Liquor policy monopolistic: HC

HYDERABAD Oct. 22. The High Court has criticised the liquor policy of the Chandrababu Naidu Government and held that the procurement of liquor in increasing quantities from the existing distilleries in the State to the exclusion of other distilleries amounted to creating an illegal manufacturing and supply monopoly. This was an "insular, invidious, hostile and unconstitutional discrimination of distilleries intending to establish fresh units in the State.''

Although it may sound ironical, consumption of liquor is the highest in Andhra Pradesh, a State where ``partial prohibition'' is in force after the Chandrababu Naidu Government reversed the policy of total prohibition imposed by late N. T. Rama Rao in 1994. The new policy allows unhindered sale of liquor, including cheap liquor, and toddy but prohibits arrack.

This "robust growth in the consumptive pattern,'' as the High Court described it, is reflected in the turnover of the A. P. Beverages Corporation Limited (APBCL), the nodal agency for wholesale liquor trade, which has increased from Rs. 2,250 crores in 1998-99 to 2,583 crores in 1999-2000, Rs. 2,936 crores in 2000-01 and more than Rs. 3,200 crores in 2002-03.

In a landmark judgment delivered on September 12 while allowing writ petitions filed by the Goa-based Crag Martin Distillery challenging the Government's action in rejecting its application for establishing a distillery in Andhra Pradesh, a Division Bench consisting of Justice Bilal Nazki and Justice Goda Raghuram quashed the Government's orders. This marked the culmination of a series of legal battles in the High Court since 1998.

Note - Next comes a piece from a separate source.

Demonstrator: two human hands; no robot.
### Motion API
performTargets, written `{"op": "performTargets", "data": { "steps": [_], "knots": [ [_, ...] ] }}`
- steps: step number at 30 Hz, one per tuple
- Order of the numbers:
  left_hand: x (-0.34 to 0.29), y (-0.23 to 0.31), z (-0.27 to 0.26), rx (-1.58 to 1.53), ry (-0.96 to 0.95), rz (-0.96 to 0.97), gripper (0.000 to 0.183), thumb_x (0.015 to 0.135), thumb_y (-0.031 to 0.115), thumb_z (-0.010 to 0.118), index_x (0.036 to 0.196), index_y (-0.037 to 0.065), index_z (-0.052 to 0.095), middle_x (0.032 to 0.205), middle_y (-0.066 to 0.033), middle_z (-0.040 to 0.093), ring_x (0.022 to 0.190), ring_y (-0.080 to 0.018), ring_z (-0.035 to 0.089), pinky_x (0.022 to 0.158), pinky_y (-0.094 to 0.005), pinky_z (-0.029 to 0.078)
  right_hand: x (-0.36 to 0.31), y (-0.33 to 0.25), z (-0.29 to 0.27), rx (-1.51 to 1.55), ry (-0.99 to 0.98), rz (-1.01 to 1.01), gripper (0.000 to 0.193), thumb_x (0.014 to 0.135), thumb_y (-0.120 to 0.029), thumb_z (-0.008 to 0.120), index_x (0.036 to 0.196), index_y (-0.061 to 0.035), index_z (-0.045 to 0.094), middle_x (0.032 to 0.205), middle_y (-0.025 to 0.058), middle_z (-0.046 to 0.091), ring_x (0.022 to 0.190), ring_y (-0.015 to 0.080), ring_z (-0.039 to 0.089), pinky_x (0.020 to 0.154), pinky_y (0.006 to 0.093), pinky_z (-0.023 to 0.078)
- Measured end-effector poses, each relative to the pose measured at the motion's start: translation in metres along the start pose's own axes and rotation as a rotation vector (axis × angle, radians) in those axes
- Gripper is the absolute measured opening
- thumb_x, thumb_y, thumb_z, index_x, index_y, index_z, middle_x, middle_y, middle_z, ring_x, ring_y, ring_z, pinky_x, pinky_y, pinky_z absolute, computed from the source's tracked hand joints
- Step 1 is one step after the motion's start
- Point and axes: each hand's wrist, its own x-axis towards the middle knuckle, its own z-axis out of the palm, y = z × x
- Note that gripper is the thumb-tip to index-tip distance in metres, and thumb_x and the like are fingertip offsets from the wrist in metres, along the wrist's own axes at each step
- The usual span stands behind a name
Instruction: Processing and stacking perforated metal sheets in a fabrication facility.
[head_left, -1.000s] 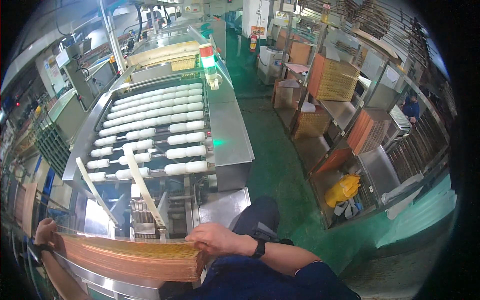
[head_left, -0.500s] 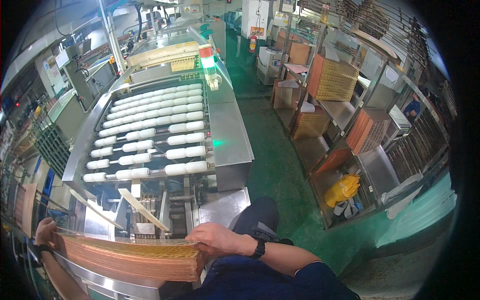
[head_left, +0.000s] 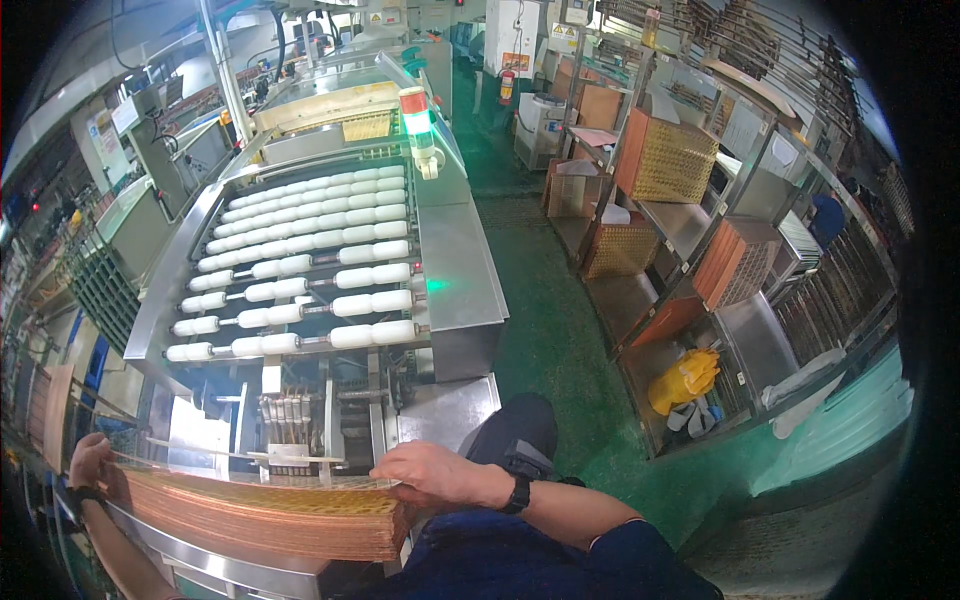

After the partial prohibition policy came into effect, the APBCL began procuring Indian Liquor from distillers and bottlers by floating tenders. Initially, distilleries from outside the State and 31 within AP supplied liquor to meet the State's requirement of about one million cases (nearly 2.5 million cases this year). Crag Martin Distillery quoted a price of Rs. 230 a case for lower-end categories forcing local distilleries to follow suit. But, it was a totally different ball game during 1998-99 when the Government revised its excise policy through GOMs. 166. This, according to the petitioner, ``facilitated the formation of a cartel and exploitation of both the Beverages Corporation and the consuming public of Andhra Pradesh.'' The GO laid down that sealed tenders would be accepted only from local distilleries situated in AP who possessed a valid excise licence. The Government also insisted that out-of State distilleries must enter into a contract with local distilleries for manufacture of liquor. As the Goa-based distillery was disabled from participating in the tender, it applied to the State Government for grant of a letter of intent to establish a distillery in AP. It offered to supply to APBCL liquor at Rs. 200 per case in comparison to Rs. 300 per case being charged by distilleries , who had allegedly formed a cartel. Its contention was that production cost would be as low as Rs. 142.51 a case since all raw material, particularly molasses, was available in abundance in AP. The Government rejected the application to establish a distillery stating that the production of the existing units was more than adequate to meet the demand. Denying the formation of a cartel, it held that the import of A, B and C categories of liquor was banned to curb the menace of non-duty paid liquor. Its orders were set aside by the Court which said the State had acted arbitrarily and in violation of Article 14 of the Constitution.

The State's stand on surplus capacity turned out to be unfounded since it allowed modernisation of distilleries for introducing 90 ml packages and for "improving hygiene and efficiency!'' However, one of the 31 existing distillery licensees, who impleaded in the case, admitted that he had started an extra bottling line and its manufacturing capacity had been increased from 27,647 cases to 47,711 per month.